Por supuesto, Él no estaba diciendo que seguirle llevaría a uno necesariamente a
la ruina material o al martirio, pero estaba señalando, inequívocamente, que seguirle
requiere estar dispuestos a sufrir tales padecimientos. En una palabra, el llamado
de Jesús a seguirle es un llamado radical a abandonar nuestros propios intereses,
sueños y seguridad en este mundo para poner en primer lugar los propósitos y
voluntad de nuestro Señor. Son palabras que no dejan ningún espacio para el
cristianismo superficial.
Este aspecto del llamado del evangelio se ha visto amenazado de muchas maneras
a lo largo de la historia, y hoy no es la excepción. Es vital que la iglesia en su
predicación y testimonio al mundo mantenga las demandas del discipulado tal como
el Señor las estableció, sin diluir ni disimular su mensaje. Caer en tal peligro nos
lleva inevitablemente a ofrecer al mundo lo que Dietrich Bonhoeffer llamó una
“gracia barata”.

¿Sólo para el comienzo?


No comprender adecuadamente el lugar que ocupa la cruz en el discipulado, es
decir, el seguimiento de Jesús en la vida, ha llevado a algunos a reducir la
importancia de la cruz al restringirla al comienzo de la vida cristiana. Su
razonamiento es: “Si ya somos cristianos, si ya hemos creído el evangelio, si ya
hemos recibido la salvación que Él compró para nosotros con su preciosa sangre,
¿por qué seguir enfocándonos en la cruz? ¿No es tiempo de prestar atención a
asuntos más ‘maduros’ para crecer en la fe”?

Pues, no. En los términos de nuestro Salvador, la cruz no es sólo el comienzo del
camino, ¡es el camino entero! Como el autor David Prior señaló una vez, “nunca
avanzamos a partir de la cruz, sino solamente hacia una comprensión más profunda
de la cruz”. Es un error pensar que comenzamos la vida cristiana al pie de la cruz
pero que luego la dejamos atrás para avanzar. El Espíritu Santo nunca nos lleva “En
los términos de nuestro Salvador, la cruz no es sólo el comienzo del camino, ¡es el
camino entero!” más allá de la cruz, sino más bien a profundizar cada vez más en
ella.
Para el apóstol Pablo, la cruz representaba toda su fe, todo su mensaje, toda su
vida. En él encontramos un ejemplo de cómo vivir una vida “cruz-céntrica”. Él definía
su evangelio como “la palabra de la cruz” (1 Co 1.18 RV60), y consideraba la cruz
de Cristo como el motivo de todo su orgullo: “En cuanto a mí, jamás se me ocurra
jactarme de otra cosa sino de la cruz de nuestro Señor Jesucristo, por quien el
mundo ha sido crucificado para mí, y yo para el mundo” (Ga 6.14).

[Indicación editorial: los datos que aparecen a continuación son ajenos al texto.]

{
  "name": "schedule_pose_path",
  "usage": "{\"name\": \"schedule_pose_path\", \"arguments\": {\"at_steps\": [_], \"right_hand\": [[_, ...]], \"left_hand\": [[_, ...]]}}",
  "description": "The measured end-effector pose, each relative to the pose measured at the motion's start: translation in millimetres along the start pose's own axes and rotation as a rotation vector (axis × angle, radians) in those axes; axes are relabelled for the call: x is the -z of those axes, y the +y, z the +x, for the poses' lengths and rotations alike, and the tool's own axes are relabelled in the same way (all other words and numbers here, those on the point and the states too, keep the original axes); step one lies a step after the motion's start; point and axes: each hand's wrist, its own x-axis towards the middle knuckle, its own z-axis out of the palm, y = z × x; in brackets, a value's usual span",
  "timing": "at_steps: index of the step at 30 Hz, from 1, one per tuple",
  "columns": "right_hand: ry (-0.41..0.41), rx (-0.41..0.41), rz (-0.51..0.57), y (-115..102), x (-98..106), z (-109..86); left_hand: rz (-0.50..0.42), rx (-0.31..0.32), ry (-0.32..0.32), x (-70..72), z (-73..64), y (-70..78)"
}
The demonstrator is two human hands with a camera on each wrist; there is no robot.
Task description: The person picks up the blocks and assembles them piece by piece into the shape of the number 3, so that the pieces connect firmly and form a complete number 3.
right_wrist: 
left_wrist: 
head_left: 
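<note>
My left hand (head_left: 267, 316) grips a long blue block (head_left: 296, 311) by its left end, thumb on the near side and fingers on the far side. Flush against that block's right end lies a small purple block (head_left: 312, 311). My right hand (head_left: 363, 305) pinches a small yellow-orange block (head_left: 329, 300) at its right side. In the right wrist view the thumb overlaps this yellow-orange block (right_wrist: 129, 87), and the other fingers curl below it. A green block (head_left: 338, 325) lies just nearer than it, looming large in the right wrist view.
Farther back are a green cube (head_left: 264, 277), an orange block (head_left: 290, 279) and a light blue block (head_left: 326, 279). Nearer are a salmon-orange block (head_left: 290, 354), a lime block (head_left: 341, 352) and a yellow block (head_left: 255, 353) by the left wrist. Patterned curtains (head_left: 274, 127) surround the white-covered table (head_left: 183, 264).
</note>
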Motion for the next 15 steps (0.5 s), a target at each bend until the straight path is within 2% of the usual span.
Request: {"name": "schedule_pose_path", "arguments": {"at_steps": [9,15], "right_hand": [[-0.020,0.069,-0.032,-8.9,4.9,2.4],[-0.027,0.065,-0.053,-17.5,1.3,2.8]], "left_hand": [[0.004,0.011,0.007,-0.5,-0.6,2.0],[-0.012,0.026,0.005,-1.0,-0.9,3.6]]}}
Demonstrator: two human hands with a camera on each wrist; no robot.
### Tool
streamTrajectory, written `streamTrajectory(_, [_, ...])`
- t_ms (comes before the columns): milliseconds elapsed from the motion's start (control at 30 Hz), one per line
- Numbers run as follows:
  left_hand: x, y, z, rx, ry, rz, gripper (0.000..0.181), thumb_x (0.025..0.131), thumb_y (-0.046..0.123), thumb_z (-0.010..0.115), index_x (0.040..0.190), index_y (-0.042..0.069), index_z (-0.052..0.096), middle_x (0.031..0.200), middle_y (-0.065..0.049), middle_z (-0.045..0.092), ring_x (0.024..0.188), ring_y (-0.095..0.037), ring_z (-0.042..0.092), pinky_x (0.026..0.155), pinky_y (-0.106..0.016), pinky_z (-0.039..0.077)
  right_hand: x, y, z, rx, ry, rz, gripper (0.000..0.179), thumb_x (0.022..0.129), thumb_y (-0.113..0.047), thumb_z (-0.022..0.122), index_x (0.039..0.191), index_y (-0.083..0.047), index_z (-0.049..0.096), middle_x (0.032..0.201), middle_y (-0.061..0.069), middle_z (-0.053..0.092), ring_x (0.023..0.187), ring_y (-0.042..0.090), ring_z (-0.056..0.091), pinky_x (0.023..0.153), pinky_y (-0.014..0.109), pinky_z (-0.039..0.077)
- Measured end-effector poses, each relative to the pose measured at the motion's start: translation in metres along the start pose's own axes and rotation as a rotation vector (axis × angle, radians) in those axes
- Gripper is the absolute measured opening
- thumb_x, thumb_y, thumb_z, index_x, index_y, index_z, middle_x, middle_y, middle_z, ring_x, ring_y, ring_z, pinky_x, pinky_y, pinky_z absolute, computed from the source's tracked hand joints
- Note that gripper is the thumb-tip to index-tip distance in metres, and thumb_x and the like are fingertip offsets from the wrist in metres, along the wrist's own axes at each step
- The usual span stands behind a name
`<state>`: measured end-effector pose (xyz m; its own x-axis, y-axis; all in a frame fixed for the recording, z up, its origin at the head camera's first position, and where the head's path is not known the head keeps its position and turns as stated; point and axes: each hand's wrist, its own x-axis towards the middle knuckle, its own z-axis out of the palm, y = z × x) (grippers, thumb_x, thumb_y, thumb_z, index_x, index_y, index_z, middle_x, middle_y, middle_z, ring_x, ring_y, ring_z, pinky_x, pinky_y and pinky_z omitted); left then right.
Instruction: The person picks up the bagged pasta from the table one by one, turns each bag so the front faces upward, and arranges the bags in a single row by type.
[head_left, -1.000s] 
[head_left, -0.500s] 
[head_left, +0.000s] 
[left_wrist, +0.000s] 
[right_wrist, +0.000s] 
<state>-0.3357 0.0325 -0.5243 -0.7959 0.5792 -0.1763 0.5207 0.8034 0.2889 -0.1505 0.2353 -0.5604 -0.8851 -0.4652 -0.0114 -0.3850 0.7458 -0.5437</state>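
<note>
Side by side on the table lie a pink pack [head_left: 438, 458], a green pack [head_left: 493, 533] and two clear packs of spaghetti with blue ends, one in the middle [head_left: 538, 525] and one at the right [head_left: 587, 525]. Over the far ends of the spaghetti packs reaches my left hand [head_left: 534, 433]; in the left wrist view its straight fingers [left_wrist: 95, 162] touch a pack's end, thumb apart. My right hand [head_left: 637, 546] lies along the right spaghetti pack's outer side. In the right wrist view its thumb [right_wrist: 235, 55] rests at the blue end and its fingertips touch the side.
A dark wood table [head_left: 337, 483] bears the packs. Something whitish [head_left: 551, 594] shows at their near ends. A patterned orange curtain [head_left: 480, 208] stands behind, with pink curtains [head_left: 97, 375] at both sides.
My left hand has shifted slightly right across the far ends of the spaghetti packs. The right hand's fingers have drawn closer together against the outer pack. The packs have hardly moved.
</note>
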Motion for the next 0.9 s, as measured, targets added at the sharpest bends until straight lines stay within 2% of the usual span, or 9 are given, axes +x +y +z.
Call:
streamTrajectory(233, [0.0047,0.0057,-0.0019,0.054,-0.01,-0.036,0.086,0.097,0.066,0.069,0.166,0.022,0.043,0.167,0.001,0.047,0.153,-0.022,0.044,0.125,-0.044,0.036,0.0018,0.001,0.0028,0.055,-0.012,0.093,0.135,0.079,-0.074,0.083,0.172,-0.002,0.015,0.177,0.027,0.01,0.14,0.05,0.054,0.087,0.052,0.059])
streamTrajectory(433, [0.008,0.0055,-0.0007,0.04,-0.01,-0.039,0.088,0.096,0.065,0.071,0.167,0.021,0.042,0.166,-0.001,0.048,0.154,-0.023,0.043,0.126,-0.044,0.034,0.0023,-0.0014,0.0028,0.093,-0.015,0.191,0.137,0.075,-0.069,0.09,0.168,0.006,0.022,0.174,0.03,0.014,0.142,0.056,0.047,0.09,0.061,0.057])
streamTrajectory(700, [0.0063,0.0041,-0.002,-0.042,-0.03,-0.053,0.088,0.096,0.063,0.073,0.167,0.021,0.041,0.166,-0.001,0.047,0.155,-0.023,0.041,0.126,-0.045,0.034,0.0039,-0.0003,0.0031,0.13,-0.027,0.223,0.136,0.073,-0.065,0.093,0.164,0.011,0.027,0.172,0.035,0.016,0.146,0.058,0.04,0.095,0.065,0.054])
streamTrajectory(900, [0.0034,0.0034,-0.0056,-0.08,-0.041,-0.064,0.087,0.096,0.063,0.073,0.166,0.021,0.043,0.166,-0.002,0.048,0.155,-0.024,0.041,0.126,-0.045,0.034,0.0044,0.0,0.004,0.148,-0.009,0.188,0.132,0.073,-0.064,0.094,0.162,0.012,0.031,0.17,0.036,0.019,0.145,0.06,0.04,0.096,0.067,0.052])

No hay otro camino a la auténtica madurez cristiana sino a través de una dedicación
intencional a crecer en la comprensión de la cruz y sus implicancias para nuestra
vida diaria. En palabras del recordado John Stott, “la cruz es el fuego ardiente donde
la llama de nuestro amor es encendida, pero debemos permanecer lo
suficientemente cerca como para que sus chispas caigan sobre nosotros”.